■ DATASET EXCERPT ■
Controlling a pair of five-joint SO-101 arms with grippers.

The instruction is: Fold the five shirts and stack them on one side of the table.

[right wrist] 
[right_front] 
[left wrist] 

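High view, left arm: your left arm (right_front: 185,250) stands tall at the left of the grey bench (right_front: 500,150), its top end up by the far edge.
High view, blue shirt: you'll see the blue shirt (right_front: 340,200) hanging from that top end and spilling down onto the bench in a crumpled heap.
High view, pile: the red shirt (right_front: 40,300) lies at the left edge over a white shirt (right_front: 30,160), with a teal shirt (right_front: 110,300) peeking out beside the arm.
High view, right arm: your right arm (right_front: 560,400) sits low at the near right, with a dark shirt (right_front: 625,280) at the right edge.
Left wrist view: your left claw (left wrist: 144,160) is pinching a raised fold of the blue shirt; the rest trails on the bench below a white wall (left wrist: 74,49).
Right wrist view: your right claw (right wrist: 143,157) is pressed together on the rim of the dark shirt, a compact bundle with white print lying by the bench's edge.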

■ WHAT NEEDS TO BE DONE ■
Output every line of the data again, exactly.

■ ANSWER SECTION ■
Controlling a pair of five-joint SO-101 arms with grippers.

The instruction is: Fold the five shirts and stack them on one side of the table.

[right wrist] 
[right_front] 
[left wrist] 

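High view, left arm: your left arm (right_front: 185,250) stands tall at the left of the grey bench (right_front: 500,150), its top end up by the far edge.
High view, blue shirt: you'll see the blue shirt (right_front: 340,200) hanging from that top end and spilling down onto the bench in a crumpled heap.
High view, pile: the red shirt (right_front: 40,300) lies at the left edge over a white shirt (right_front: 30,160), with a teal shirt (right_front: 110,300) peeking out beside the arm.
High view, right arm: your right arm (right_front: 560,400) sits low at the near right, with a dark shirt (right_front: 625,280) at the right edge.
Left wrist view: your left claw (left wrist: 144,160) is pinching a raised fold of the blue shirt; the rest trails on the bench below a white wall (left wrist: 74,49).
Right wrist view: your right claw (right wrist: 143,157) is pressed together on the rim of the dark shirt, a compact bundle with white print lying by the bench's edge.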

The answer is complete, and the exercise is done.